Problem to work on: The response must contain each line of the material that holds "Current".

Extracted material:

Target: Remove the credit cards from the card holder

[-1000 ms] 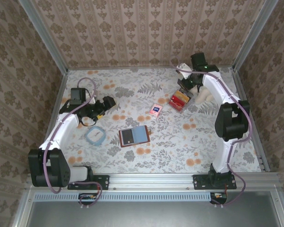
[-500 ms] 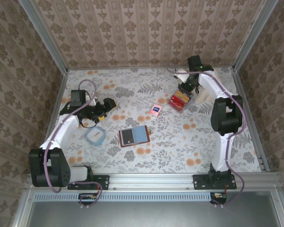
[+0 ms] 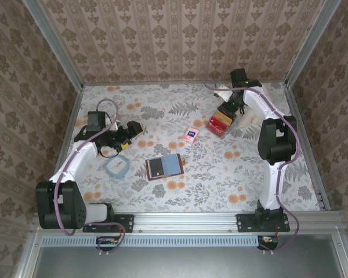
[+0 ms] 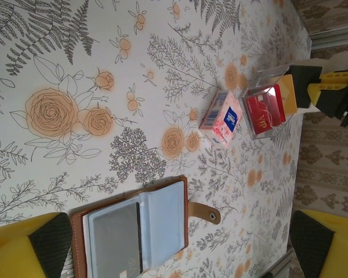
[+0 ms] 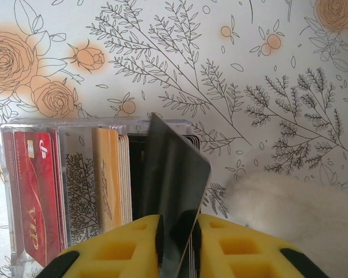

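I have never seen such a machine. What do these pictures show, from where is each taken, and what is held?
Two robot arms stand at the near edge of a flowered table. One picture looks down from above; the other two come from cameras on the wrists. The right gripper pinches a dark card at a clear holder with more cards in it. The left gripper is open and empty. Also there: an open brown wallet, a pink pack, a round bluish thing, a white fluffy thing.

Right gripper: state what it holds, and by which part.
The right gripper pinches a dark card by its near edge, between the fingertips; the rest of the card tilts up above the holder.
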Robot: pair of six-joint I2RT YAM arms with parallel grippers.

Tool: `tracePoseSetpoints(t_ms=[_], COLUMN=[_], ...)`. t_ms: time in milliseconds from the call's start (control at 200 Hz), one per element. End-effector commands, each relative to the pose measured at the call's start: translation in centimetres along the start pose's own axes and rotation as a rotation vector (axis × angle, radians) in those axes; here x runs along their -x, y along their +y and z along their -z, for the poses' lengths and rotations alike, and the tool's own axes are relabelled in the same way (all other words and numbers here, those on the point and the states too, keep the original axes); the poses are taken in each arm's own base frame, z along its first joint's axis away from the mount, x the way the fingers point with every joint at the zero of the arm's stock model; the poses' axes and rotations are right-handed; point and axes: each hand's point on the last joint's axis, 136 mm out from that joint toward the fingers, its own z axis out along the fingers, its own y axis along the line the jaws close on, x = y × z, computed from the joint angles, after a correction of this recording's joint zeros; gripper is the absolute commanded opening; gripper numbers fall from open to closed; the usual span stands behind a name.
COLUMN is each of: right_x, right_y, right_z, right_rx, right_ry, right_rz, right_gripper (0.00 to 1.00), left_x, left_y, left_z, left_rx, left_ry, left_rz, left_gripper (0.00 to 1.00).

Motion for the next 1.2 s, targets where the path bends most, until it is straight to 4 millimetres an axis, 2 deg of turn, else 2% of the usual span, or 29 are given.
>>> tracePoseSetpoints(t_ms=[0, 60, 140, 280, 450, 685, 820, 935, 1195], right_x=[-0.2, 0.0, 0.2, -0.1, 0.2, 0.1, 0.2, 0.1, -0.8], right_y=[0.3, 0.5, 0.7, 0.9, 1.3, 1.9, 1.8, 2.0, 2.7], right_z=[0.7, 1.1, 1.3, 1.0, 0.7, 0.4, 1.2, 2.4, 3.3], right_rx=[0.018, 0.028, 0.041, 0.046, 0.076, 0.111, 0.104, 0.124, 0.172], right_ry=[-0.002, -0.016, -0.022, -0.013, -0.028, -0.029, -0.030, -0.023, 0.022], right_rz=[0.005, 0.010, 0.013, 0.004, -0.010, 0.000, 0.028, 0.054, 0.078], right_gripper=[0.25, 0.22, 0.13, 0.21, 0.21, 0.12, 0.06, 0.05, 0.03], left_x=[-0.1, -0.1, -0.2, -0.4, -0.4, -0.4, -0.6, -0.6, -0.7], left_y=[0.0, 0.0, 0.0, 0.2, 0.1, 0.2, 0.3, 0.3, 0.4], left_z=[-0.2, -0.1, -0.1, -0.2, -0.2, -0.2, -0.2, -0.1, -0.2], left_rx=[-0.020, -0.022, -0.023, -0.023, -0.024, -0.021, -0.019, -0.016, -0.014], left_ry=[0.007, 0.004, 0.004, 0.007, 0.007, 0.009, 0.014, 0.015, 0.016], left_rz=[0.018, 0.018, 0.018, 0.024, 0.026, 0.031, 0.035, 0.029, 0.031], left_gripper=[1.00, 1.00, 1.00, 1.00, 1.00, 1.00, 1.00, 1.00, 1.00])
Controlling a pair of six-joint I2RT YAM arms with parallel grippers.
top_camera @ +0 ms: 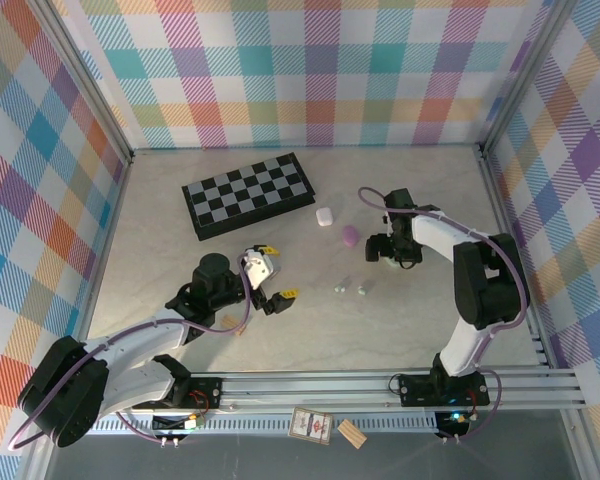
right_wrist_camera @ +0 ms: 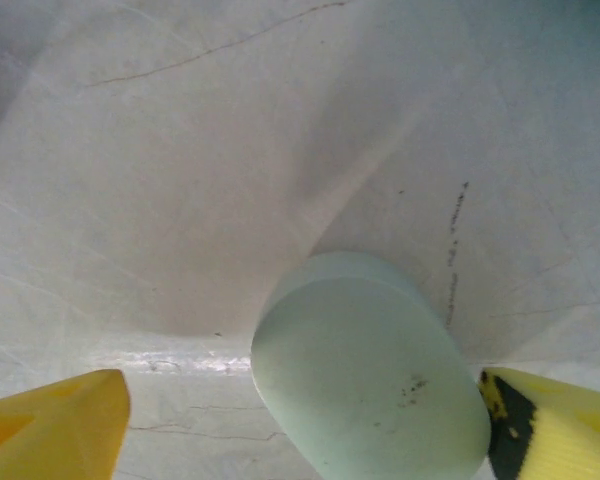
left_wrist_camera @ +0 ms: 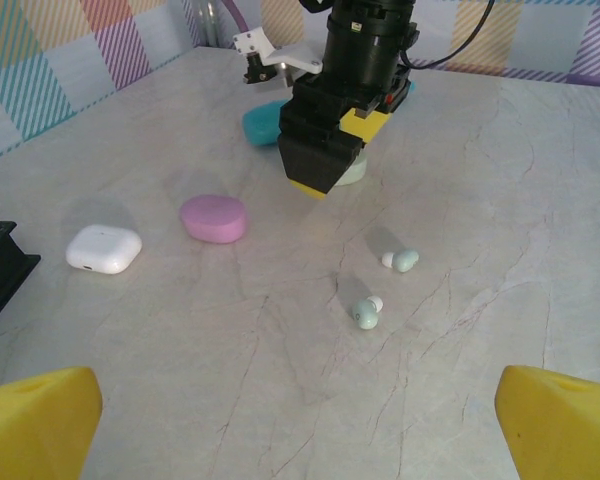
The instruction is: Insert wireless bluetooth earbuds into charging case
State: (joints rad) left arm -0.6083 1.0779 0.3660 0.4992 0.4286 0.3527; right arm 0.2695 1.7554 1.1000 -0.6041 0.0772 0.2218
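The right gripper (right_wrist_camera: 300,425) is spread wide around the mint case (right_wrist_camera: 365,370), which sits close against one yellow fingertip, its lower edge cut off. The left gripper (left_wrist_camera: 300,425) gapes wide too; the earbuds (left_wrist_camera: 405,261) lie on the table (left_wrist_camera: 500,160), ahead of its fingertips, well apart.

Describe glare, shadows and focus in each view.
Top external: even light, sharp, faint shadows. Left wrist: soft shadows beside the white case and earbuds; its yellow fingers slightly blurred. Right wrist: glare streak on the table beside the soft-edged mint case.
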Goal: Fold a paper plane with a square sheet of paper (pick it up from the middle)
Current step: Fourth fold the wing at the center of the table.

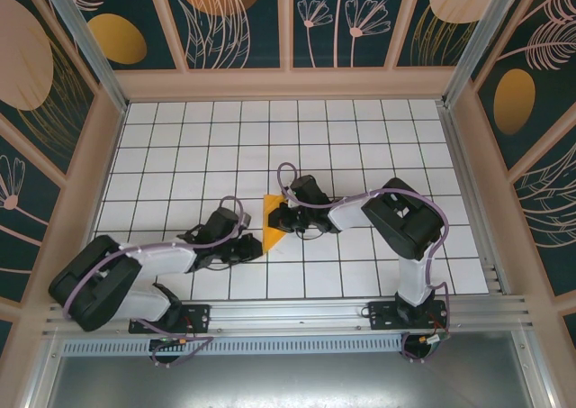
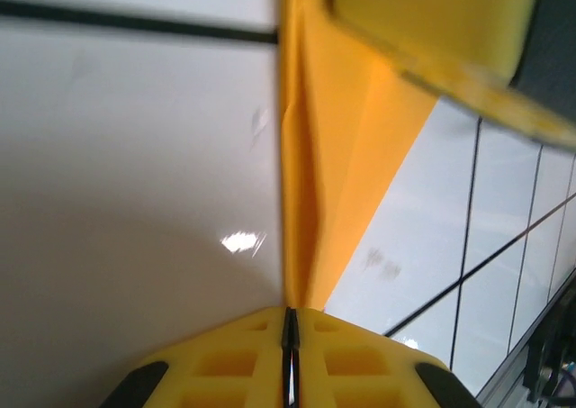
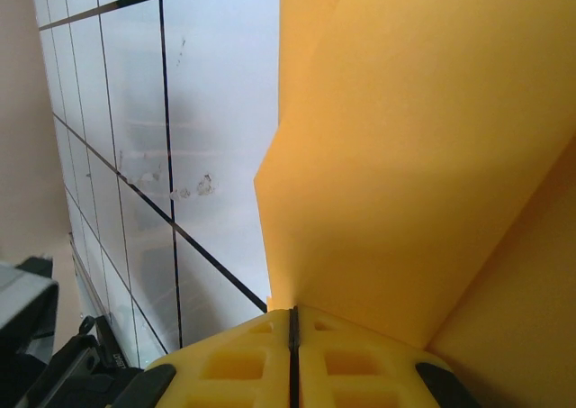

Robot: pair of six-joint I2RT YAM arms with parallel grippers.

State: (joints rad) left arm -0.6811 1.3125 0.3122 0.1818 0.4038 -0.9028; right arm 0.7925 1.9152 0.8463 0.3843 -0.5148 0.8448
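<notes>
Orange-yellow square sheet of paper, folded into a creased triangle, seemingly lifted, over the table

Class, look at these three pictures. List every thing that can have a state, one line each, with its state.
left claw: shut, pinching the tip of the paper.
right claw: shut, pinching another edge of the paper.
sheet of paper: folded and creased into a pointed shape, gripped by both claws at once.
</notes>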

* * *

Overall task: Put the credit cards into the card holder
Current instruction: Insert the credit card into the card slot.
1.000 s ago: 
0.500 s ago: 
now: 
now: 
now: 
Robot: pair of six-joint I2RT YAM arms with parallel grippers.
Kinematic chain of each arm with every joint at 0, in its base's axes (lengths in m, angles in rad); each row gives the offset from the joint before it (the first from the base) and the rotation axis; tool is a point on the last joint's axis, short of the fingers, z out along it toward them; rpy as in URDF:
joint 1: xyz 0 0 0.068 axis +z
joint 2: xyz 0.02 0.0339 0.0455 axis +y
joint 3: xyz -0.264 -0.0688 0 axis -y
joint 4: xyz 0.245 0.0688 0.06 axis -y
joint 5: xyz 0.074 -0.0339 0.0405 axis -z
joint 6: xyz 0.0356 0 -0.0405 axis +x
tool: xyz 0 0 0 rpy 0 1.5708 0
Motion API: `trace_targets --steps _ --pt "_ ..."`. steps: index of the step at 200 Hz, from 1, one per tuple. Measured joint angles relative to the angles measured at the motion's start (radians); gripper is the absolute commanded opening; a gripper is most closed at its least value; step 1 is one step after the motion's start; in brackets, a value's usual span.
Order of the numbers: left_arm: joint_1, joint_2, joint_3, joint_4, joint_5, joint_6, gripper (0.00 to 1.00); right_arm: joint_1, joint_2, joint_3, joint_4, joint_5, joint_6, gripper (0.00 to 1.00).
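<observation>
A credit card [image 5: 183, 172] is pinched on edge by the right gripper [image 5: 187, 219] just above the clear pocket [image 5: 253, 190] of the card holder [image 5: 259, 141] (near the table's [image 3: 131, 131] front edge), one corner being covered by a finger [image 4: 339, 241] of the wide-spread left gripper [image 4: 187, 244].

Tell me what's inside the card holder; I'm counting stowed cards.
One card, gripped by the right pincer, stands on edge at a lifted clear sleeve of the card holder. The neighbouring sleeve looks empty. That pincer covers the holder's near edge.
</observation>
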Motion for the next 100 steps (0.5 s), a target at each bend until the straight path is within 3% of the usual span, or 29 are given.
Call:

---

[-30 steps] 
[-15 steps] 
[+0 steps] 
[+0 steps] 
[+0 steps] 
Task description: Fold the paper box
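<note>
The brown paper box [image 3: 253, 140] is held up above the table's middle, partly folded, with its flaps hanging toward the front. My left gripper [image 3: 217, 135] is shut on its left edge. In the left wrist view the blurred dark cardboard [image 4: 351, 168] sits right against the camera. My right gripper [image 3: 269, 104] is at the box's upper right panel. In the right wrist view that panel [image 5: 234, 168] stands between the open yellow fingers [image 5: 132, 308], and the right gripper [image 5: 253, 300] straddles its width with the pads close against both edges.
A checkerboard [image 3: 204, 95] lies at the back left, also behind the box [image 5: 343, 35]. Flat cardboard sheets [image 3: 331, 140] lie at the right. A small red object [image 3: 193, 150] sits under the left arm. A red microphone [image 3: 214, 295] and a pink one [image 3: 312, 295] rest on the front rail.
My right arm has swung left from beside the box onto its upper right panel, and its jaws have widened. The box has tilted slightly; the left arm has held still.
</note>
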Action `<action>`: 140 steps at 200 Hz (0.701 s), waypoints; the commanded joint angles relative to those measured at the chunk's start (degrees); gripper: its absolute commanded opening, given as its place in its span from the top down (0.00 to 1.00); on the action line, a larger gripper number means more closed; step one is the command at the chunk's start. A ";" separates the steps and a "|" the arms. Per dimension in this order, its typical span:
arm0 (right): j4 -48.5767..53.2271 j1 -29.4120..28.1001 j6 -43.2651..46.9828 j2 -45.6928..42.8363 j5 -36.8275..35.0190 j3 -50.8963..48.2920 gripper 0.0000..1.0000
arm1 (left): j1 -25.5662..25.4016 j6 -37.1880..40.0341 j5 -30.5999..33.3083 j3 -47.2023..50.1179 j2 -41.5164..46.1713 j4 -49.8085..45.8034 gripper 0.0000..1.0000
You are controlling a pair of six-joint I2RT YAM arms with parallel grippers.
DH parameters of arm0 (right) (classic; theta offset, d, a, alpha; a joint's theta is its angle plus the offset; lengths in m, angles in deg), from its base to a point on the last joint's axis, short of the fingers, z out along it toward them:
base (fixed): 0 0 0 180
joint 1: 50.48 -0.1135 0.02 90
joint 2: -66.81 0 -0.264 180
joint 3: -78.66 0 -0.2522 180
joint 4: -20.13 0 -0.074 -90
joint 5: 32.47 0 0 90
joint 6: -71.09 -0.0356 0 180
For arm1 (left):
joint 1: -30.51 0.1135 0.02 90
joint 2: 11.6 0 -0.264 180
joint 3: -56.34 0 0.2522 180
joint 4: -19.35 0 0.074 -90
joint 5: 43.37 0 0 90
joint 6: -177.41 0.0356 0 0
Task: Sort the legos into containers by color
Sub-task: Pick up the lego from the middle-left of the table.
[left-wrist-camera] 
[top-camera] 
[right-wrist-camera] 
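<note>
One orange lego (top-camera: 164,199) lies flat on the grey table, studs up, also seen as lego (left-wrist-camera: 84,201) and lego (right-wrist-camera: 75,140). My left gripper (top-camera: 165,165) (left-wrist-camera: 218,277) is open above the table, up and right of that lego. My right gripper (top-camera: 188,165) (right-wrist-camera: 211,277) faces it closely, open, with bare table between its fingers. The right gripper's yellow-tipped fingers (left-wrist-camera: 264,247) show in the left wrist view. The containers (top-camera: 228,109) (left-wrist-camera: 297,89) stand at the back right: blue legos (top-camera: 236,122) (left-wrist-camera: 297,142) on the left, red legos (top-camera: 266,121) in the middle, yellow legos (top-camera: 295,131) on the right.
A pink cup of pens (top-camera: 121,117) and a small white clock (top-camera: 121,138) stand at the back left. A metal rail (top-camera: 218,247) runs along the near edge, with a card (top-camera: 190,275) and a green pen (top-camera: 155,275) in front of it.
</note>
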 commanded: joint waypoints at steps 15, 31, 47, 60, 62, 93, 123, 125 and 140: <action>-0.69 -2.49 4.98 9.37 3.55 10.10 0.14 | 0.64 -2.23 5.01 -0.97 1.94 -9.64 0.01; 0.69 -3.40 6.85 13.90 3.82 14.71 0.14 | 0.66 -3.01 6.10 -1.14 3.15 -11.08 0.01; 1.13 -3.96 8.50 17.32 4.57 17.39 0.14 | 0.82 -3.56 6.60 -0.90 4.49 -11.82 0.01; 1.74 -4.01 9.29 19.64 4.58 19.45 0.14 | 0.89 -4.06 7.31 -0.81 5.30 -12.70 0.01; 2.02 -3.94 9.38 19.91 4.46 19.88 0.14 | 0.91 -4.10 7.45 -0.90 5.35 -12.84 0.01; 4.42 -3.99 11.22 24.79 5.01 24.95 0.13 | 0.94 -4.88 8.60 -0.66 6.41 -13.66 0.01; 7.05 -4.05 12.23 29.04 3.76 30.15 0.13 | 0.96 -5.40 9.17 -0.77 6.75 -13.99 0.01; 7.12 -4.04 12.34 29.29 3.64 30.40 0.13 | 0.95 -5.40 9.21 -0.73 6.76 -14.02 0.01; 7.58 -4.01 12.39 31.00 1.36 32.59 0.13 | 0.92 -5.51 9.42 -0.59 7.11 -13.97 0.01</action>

Response to the exercise:
Current step: Fourth fold the wing at the center of the table.
Current instruction: Insert the credit card into the card slot.

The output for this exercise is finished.